Now I find this guy named Turchin who studies cultures and nations. http://peterturchin.com
“Peter Turchin is a scientist and an author who wants to understand how human societies evolve, and why we see such a staggering degree of inequality in economic performance and effectiveness of governance among nations.”
I’m not quite sure how all these “Russian” people have popped up, but they are all immigrants who were persecuted. I guess one leads to another to the computer’s mind. But also they think about things I care about. Turchin had me when he proposed a culture dynamic that leads to a crash, possibly in the US, namely the desire of everyone to join the elite. I don’t necessarily mean they want to be billionaires, but ranchers and resource workers around here have taught their children that physical labor and trades like plumbing or electricity are too hard — they don’t admit they are “low” occupations to some people. They send their kids to college to be “professionals” or as close as they can get.
Nowadays, that’s high tech computer people or the CEO’s of international corporations. Schools gear up to produce the people with credentials for this demographic, the schools assuming that they are the proper providers. Pretty soon there are more grads than can find jobs. Things get nasty. On the one hand, too many lawyers. On the other hand, not enough plumbers.
Take for example the UU world which is based on a socioeconomic layer of people who are doing well, consider themselves exemplary, and hope for their young to become part of an elite, without quite knowing what that is, but making sure they go to college. More than one parishioner has told me that he (usually) could give a better sermon that I could. Then they started wanting to be ministers themselves. A nice trend for the seminaries.
Some estimated that given the way things were going, UU churches would have more people in the pulpit than in the pews. In actual fact, there are not enough churches and people were pressed to found new churches or to invent new kinds of ministry, like social movements or chaplaincies. I was part of this dynamic, wanting to be like those PNWD ministers but inventing the circuit-riding Montana Ministry. All the while it was becoming clear that my socioeconomics didn’t fit and I would never go up the pyramid to captain what was called the Grand Tall Masted Ships of the big cities.
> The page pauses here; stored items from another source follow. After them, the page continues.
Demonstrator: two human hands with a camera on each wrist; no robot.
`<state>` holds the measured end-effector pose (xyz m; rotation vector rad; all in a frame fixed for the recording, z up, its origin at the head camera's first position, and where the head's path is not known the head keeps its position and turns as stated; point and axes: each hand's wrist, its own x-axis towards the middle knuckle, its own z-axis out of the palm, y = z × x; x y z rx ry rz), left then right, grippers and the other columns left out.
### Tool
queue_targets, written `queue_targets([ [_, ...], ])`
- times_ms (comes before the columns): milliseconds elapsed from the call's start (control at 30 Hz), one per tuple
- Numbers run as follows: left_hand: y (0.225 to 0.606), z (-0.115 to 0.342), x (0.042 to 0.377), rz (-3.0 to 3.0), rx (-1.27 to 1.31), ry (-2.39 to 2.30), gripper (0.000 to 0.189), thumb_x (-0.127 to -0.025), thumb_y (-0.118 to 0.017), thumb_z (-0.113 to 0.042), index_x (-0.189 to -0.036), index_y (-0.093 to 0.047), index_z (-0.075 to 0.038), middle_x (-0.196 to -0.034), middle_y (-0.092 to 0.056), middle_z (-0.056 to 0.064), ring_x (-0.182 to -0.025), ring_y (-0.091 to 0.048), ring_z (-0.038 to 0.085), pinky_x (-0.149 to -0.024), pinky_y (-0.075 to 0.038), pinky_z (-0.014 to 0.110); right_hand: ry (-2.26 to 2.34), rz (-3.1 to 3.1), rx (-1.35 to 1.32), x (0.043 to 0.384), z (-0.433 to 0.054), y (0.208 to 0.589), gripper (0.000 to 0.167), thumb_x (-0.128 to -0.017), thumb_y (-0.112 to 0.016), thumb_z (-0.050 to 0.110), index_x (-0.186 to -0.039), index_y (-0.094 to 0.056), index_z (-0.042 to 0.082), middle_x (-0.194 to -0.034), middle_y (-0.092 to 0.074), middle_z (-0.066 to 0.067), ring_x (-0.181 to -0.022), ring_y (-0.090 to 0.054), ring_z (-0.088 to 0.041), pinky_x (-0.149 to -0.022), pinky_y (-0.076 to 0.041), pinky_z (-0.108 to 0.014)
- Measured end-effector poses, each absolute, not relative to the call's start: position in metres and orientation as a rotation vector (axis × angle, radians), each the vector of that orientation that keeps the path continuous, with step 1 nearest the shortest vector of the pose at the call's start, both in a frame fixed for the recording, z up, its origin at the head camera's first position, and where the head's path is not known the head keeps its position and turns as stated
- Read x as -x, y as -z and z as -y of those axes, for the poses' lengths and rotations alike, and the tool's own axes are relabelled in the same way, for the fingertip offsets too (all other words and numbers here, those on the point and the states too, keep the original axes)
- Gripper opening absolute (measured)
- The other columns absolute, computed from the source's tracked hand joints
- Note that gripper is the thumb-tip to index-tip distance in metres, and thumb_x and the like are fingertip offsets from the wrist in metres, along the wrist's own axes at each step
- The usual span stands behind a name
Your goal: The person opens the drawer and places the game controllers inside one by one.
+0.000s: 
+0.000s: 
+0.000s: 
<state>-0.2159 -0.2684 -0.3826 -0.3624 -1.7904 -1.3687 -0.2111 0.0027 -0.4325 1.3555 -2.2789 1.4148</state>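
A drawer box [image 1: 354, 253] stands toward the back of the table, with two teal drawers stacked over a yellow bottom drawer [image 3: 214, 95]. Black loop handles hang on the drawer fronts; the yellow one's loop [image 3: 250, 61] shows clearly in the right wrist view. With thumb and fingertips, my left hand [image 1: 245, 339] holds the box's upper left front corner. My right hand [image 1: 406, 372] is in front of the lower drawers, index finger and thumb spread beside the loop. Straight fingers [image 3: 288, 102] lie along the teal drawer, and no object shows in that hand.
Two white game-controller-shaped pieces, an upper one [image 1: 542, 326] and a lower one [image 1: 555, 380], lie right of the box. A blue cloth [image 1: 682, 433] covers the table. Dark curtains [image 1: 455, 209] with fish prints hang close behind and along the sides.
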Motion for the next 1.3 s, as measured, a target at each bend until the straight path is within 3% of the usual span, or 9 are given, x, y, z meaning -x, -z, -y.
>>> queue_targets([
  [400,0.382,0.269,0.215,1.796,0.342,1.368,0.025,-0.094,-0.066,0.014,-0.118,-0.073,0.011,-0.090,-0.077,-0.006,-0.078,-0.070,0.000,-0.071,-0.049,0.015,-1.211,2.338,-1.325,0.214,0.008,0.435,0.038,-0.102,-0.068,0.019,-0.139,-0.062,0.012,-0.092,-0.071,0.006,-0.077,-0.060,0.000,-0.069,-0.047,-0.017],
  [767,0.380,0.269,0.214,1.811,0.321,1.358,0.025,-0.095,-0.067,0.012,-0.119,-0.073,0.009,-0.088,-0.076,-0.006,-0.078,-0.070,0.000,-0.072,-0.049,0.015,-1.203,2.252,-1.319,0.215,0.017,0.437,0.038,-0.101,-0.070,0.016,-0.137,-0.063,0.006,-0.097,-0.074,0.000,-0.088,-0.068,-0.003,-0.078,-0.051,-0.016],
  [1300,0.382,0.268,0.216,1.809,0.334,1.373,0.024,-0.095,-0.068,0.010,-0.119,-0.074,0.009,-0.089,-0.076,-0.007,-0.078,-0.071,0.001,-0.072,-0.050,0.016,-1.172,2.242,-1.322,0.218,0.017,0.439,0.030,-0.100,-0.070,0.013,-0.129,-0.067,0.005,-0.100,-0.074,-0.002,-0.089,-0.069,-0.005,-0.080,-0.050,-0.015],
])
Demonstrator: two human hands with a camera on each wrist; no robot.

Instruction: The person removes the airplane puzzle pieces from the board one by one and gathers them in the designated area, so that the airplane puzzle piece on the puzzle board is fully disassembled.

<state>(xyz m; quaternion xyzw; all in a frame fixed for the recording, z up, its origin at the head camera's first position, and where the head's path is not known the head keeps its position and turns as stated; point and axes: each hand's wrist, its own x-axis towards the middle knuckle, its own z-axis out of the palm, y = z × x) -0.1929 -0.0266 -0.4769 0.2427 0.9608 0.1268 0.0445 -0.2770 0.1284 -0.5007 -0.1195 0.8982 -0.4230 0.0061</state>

Therefore this strikes me as a valid theory.
Here’s another taste of Turchin from another angle.
“Historians of religion have long pondered the relationship between the rise of complex civilization and the belief in gods—especially “moralizing gods,” the kind who scold you for sinning. Last year, Turchin and a dozen co-authors mined the database (“records from 414 societies that span the past 10,000 years from 30 regions around the world, using 51 measures of social complexity and 4 measures of supernatural enforcement of morality”) to answer the question conclusively. They found that complex societies are more likely to have moralizing gods, but the gods tend to start their scolding after the societies get complex, not before.”
“Humanistic speculation” is not a bad description of the UU religious position, but it is not mine. I’m a post-humanist now, so radically inclusive that I want to include geology and stars in my systems thinking.
I go along with Turchin, but wonder how one would handle the premise that science is a religion (which I think is close to true) or conversely that a religion is an attempted science, the best people could do in their circumstances to offer meaning and best practices, which I take to be expressed as morality. What I’m seeing is that we’ve come to a developmental point in science/religion that challenges supernatual anthropomorphism — that which is “above” us mystically but which is just like us — and separates the world between those who are now facing a total reconfiguration of what we know and who we are, versus those who reject the whole field of science and attack intellectuals as destroying reality.
My own mother didn’t want me to go to a seminary that accepted Unitarianism. “Can’t you marry a nice Presbyterian minister and settle down? She was not aware that L.M. Montgomery was married to a depressed Presbyterian minister and neither was I. The Anne books were a desperate move for economic survival and turned out to be a trap that wouldn’t let her write anything else. (At death my mother ended up with a kind of sci-fi theory of different worlds and reincarnation among them.) Montgomery was simply defending the idea of a child who was "above average."
Meadville, the UU seminary attached to the U of Chicago Div School, was of little impact or use, though Ralph Burhoe was around. His main lifework was reconciling science and religion in the pages of his journal, “Zygon.” He didn’t have much traction until he was awarded the first Templeton Prize.
The Div School, focusing on comparative religion and the history of religions, was world-changing. But one of their most significant thinkers, Mircea Eliade, was housed by Meadville. European, old, pipe-smoking to the point of setting his office on fire, he was a mystery. I could have taken his classes but didn’t because it was enough to read his books. I’m still rereading them.
Was this the kind of elite I was craving? To be a thought-giant respected by the world — well, “a” world? My mother never heard of him nor has anyone in Valier, probably few even in Portland, and none of my relations. So I’ll just ignore them. Can I do this work out here on the prairie without collaborating with anyone else? Yup. Books. Internet. Blogging, which is a kind of endless book with many inclusions.
But I didn’t want the endpoint, even a book. I wanted the search. I’ve got it. There’s no money in it. But now and then nuggets of satisfaction. It seems crucially relevant in a time of uproar and danger. I'll share to a point.